Minister Richard Bruton (pictured left) has today unveiled his submission to the Oireachtas Committee on Jobs Enterprise and Innovation, for the reform of the Workplace Relations Service in Ireland. The Minister will seek to engage with the Oireachtas Committee on Jobs, Enterprise and Innovation to provide them with an opportunity to input into the future design of the State’s workplace relations structures. In order to facilitate his dialogue with the Committee the Minister has presented a Policy Document, Legislating for a World-Class Workplace Relations Service  to the committee. This sets out in detail the provisions that the Minister believes should be incorporated into the proposed new legislation.
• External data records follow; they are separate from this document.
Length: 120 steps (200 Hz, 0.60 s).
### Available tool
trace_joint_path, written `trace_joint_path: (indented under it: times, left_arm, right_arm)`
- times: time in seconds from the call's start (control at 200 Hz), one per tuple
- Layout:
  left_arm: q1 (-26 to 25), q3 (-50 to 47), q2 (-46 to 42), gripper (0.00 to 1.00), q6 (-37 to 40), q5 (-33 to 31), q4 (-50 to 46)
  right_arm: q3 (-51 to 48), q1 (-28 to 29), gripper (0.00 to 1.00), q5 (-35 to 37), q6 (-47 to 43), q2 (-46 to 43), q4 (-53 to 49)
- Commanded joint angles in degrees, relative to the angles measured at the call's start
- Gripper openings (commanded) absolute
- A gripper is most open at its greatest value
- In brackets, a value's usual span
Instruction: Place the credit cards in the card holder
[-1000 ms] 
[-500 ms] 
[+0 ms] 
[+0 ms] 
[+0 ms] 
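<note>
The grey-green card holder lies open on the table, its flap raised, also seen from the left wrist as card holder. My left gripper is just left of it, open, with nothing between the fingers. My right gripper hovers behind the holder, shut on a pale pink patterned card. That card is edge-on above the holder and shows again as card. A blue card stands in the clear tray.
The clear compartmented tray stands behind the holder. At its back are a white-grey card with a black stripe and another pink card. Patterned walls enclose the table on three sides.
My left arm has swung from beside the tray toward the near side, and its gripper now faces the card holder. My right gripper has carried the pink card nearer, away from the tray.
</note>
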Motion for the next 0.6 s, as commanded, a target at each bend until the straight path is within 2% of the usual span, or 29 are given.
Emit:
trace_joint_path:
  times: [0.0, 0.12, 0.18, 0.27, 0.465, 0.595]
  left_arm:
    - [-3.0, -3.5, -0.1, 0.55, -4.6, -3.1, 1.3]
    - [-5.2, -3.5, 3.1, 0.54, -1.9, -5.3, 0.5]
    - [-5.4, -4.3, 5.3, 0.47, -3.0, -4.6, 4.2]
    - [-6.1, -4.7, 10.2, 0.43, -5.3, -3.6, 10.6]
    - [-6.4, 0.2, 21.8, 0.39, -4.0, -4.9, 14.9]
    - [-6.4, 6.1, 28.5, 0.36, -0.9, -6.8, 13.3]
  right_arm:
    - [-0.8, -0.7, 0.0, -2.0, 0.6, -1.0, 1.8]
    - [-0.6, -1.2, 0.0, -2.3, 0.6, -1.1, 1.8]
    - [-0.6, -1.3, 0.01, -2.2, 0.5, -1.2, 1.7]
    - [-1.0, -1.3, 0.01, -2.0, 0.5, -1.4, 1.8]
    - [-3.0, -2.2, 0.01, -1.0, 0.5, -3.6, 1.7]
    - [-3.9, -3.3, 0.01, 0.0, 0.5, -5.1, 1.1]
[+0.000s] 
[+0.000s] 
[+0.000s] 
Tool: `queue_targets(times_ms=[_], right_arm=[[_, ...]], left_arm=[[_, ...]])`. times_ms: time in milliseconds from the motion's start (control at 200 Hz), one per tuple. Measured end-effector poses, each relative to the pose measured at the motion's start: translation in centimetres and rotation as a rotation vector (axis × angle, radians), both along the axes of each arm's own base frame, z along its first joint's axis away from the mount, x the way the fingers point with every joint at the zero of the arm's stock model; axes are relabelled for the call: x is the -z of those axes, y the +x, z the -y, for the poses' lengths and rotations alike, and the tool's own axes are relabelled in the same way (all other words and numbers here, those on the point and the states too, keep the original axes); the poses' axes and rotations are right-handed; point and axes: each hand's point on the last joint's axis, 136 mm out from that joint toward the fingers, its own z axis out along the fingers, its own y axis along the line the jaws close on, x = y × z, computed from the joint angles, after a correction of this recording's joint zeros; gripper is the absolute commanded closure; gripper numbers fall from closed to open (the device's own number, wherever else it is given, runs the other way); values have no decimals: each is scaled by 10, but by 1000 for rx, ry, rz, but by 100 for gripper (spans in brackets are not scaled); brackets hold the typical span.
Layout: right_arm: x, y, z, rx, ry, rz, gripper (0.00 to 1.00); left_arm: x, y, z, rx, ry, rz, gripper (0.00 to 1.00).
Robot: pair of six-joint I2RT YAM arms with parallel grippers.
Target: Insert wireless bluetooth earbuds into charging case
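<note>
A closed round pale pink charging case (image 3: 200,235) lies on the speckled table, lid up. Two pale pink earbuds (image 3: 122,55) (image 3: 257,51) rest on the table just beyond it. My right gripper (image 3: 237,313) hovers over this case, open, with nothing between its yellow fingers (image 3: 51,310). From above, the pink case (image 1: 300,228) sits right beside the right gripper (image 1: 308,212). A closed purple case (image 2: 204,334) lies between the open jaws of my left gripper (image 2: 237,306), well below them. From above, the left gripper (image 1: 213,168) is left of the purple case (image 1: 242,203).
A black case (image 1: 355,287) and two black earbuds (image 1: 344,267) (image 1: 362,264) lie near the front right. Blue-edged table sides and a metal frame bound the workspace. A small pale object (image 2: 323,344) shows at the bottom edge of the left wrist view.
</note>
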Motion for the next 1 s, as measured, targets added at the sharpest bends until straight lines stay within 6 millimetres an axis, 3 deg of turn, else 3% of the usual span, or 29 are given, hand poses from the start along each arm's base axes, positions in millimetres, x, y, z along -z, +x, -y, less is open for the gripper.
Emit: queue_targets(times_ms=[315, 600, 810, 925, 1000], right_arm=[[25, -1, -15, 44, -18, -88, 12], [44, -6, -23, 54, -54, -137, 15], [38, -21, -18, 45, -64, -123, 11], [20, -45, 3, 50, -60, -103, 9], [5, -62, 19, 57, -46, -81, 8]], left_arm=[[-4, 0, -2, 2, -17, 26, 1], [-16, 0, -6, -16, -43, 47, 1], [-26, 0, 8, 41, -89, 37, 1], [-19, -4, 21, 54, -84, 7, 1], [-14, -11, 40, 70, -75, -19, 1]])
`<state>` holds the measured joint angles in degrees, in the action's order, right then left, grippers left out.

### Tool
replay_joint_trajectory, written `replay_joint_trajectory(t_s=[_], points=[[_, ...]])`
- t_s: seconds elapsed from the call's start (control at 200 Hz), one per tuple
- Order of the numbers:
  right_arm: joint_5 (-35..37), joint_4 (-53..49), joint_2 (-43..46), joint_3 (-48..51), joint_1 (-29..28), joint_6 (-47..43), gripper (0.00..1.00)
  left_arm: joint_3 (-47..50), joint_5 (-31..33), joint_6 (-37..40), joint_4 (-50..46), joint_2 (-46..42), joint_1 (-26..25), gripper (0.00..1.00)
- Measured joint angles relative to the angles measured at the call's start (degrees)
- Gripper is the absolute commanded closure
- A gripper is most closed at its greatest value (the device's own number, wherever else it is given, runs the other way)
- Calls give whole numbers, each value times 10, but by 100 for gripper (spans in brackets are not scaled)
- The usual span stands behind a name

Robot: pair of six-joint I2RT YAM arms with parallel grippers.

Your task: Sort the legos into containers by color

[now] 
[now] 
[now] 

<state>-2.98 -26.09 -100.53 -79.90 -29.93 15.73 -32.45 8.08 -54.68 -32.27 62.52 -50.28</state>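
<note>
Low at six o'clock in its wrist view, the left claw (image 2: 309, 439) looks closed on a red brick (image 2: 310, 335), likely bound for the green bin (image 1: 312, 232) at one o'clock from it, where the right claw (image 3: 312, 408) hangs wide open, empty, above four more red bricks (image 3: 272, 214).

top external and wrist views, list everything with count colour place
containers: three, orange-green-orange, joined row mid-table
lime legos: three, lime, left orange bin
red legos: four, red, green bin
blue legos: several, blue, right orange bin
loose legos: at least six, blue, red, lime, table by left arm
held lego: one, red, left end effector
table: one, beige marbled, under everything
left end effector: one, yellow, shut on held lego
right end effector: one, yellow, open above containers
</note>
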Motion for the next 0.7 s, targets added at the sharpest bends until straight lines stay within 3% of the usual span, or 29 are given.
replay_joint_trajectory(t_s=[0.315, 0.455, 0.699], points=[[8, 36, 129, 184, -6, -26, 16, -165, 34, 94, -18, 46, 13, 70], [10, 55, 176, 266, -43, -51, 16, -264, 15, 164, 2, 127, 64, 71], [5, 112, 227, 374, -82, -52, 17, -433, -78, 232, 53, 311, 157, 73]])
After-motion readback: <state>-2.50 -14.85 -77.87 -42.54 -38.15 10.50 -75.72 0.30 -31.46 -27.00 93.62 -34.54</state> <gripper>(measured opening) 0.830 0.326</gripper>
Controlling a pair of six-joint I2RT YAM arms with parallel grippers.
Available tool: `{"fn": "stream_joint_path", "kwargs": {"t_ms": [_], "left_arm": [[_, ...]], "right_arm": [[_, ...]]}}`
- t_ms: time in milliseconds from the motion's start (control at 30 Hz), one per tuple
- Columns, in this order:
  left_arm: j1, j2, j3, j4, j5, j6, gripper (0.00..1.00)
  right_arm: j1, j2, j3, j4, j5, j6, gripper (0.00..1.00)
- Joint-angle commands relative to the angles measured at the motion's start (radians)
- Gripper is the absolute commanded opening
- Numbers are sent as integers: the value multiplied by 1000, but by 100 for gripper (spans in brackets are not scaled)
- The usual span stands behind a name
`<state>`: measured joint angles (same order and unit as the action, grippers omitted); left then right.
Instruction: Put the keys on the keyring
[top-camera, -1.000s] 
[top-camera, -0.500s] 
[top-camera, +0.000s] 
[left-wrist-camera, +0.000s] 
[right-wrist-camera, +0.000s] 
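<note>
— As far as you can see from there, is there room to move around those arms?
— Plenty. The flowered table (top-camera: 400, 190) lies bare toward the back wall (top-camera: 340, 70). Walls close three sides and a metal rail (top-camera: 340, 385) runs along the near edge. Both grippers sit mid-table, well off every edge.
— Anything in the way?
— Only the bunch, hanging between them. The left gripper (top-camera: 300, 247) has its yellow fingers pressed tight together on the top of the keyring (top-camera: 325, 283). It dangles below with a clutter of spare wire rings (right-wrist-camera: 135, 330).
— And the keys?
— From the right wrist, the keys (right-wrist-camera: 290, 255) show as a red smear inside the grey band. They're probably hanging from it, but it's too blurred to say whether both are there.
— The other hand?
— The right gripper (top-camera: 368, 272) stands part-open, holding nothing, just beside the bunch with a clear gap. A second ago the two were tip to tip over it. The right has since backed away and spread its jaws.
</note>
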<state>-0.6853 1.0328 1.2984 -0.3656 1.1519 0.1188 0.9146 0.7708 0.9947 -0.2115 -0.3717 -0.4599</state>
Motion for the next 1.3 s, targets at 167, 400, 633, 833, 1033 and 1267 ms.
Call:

The document itself is detailed in its content and seeks to address each particular aspect of the previously published Blueprint for reform. this Blueprint was made available to stakeholders to provide comment on, and the Minister has also published a compendium of all the proposals received. the document is available here, and Peninsula's own Submission is included in this document. Having reviewed the Legislating for a World-class Workplace Relations Service document, it is striking to note that the Minister in his introductory paragraph did not hold back on his criticisms of the current system. These criticisms have been echoed by employers for a long time now and it is refreshing that they have not gone unnoticed.  The criticisms of the current system are outlined as;

  •  Five organisations with overlapping, but completely separate, objectives and operations
  • So complex that even experienced practitioners find it difficult to comprehend
  • Claims are often referred to the wrong forum or under the wrong statute: they sometimes become statute barred before the error is discovered
  • Lack of consistency between, and in some cases, within the bodies regarding the degree of formality of hearings, rules of evidence and the use of adversarial or inquisitorial procedures
  • Overly legalistic with many users feeling the need to incur legal expenses
  • A set of circumstances arising in respect of a single employee and single employer can give rise to a number of claims, which must be processed through different fora to obtain redress
  • Different routes of appeal can apply for issues arising out of the same set of circumstances in the same employment
  • Irrational and inequitable variations in how compensation is calculated and in remedies available - no reasons are given for decisions in some cases
  • Duplication of functions between the bodies results in “forum shopping”
  • Delays are excessive
  • Poor value for money

the Minister has not set a clear timeframe in terms of when he sees the legislation being enacted, however at a previous IRN Conference in UCD, he declared that the legislation should be in place by Autumn 2012, and on the back of previous actions by him you would imagine he will be sticking to this timeframe. The document itself is well laid out Chapter 1 sets out in broad outline the streamlined two-tier system that the Minster is proposing should replace the current complex system which comprises five separate bodies. The subsequent chapters each deal with discrete key components of the proposed new system. The chapters are structured as follows:

  • They begin with a brief description of the status quo and the need for reform followed by the key rationale for reform of that particular area.
  • The relevant proposal for reform detailed in the Blueprint document of April 2012 is then summarised as is the feedback received from the interested parties who made submissions in response to the Blueprint.
  • Finally, each chapter concludes with a detailed outline of the reforms the Minister is now proposing.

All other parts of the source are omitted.